ABSTRACT

It is now a common practice for e-commerce Web sites to enable their customers to write reviews of products that they have purchased. Such reviews provide valuable sources of information on these products. They are used by potential customers to find opinions of existing users before deciding to purchase a product. They are also used by product manufacturers to identify problems of their products and to find competitive intelligence information about their competitors. Unfortunately, this importance of reviews also gives good incentive for spam, which contains false positive or malicious negative opinions. In this paper, we make an attempt to study review spam and spam detection. To the best of our knowledge, there is still no reported study on this problem.

Categories and Subject Descriptors

H.3.3 [Information Storage and Retrieval]: Information Search and Retrieval – Information filtering.

General Terms: Experimentation, Algorithms.

Keywords: Product reviews, review spam, opinion spam

Copyright is held by the International World Wide Web Conference Committee (IW3C2).
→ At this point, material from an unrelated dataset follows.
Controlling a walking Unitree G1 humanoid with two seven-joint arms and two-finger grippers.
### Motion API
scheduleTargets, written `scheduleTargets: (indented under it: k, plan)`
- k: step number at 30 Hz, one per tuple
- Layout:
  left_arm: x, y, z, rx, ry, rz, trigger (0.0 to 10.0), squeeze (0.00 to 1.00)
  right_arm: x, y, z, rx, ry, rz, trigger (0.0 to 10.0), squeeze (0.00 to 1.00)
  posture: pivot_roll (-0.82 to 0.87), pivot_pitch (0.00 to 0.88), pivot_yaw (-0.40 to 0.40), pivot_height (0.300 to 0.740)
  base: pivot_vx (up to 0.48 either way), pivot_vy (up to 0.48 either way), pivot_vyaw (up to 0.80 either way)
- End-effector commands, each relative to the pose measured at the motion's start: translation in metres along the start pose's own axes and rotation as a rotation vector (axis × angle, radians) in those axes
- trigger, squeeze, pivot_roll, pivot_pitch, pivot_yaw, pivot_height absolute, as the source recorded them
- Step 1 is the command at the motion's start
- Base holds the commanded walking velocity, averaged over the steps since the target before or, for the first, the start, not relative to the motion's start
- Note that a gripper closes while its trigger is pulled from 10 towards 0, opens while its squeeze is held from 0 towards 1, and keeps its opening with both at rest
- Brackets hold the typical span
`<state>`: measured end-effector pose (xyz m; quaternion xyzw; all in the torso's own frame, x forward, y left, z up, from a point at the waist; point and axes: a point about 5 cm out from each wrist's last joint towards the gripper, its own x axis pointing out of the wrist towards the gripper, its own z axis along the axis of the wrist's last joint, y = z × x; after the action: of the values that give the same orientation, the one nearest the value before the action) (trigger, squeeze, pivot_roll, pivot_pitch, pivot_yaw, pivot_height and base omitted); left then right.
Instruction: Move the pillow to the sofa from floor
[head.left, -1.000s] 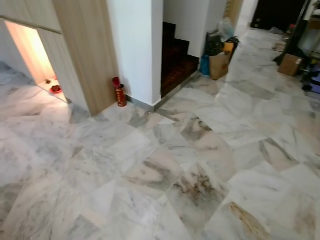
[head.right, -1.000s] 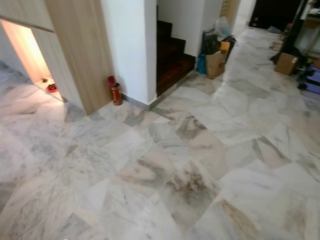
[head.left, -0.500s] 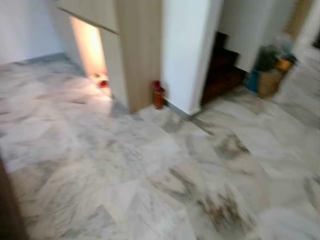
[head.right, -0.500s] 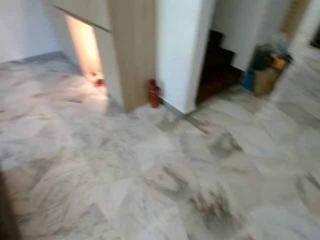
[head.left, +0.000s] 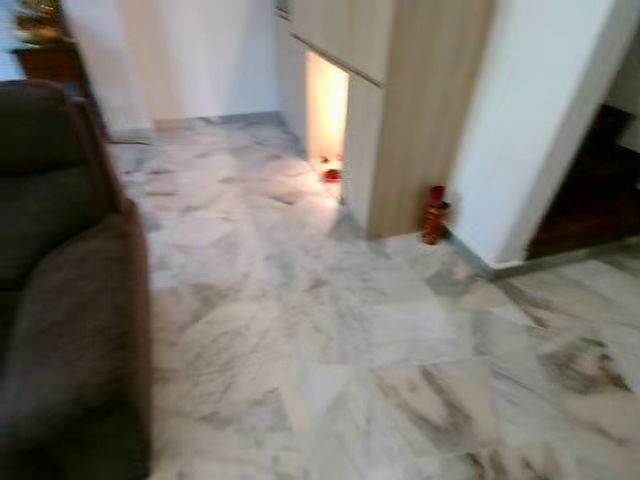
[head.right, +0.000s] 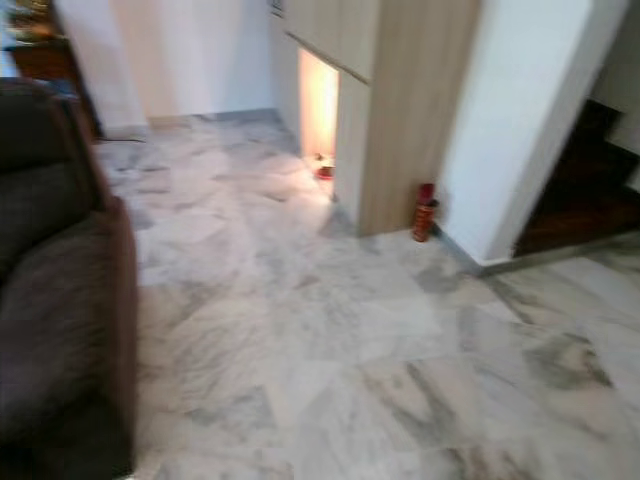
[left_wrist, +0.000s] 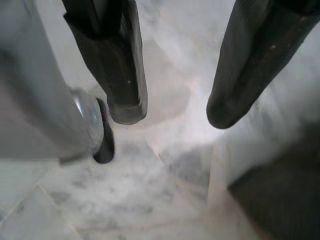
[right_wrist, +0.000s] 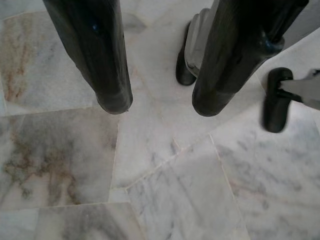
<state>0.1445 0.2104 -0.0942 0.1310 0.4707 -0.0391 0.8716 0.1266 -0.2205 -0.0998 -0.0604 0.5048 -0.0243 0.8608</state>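
Setting: a residential interior, a living area of a home. Indicators: a polished grey-veined white marble tile floor (head.left: 330, 340) runs throughout, directly beneath the hanging left gripper (left_wrist: 172, 112) and right gripper (right_wrist: 160, 107). A dark brown upholstered fabric sofa (head.left: 60, 300) stands ahead of them on the left. A light wood-veneer built-in cabinet (head.left: 415, 110) with a warmly lit open floor-level niche (head.left: 326, 115) stands farther ahead. A small red cylindrical canister (head.left: 434, 215) sits at its base, beside a white plastered wall (head.left: 540, 120) and a dark wooden staircase (head.right: 590, 200).
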Motion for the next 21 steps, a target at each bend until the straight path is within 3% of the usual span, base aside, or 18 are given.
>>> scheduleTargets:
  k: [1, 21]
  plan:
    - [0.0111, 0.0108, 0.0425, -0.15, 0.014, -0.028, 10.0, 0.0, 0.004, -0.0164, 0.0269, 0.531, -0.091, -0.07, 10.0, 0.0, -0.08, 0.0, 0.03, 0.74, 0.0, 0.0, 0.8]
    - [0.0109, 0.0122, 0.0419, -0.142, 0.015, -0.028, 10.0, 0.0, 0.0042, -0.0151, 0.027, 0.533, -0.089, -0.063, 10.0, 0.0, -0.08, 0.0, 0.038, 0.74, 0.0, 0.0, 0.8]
Distribution of these papers is limited to classroom use, and personal use by others.

WWW 2007, May 8–12, 2007, Banff, Alberta, Canada.

ACM 978-1-59593-654-7/07/0005.

1. INTRODUCTION

The Web has dramatically changed the way that people express themselves and interact with others. They can now post reviews of products at merchant sites (e.g., amazon.com) and express their views in blogs and forums. It is now well recognized that such user generated contents on the Web provide valuable information that can be exploited for many applications. In this paper, we focus on customer reviews of products, which contain information of consumer opinions on the products, and are useful to both potential customers and product manufacturers [4, 8].

Recently, there was a growing interest in mining opinions from reviews. However, the existing work is mainly on extracting positive and negative opinions using natural language processing techniques [e.g., 2, 4, 5, 8, 10]. There is no reported study on the trustworthiness of reviews, which is crucial for all opinion based applications. Due to the fact that there is no quality control, anyone can write anything on the Web, which results in many low quality reviews, and worse still spam reviews [8].

It is now quite common for people to read reviews on the Web for many purposes. For example, if one wants to buy a product, one typically goes to a merchant site (e.g., amazon.com) to read some reviews of existing users of the product. If the reviews are mostly positive, one is very likely to buy the product. If the reviews are mostly negative, one will most likely buy a different product. Positive opinions can result in significant financial gains and/or fames for organizations and individuals. This gives good incentives for review/opinion spam [8].

There are generally two types of spam reviews. The first type consists of those that deliberately mislead readers or automated opinion mining systems by giving undeserving positive opinions to some target products in order to promote them and/or by giving unjust or malicious negative reviews to some other products in order to damage their reputation. The second type consists of non-reviews (e.g., ads) which contain no opinions on the product.

Review spam is related to but also different from Web or email spam. The objective of Web spam is to attract people to some target pages by manipulating the content of the pages and/or their link structures so that they will be ranked high by search engines. Spam emails are mainly ads. Spam reviews are very different as they give false opinions, which are much harder to detect even manually. Thus, most existing methods for detecting web spam and email spam [3, 7, 9, 11] are unsuitable for review spam.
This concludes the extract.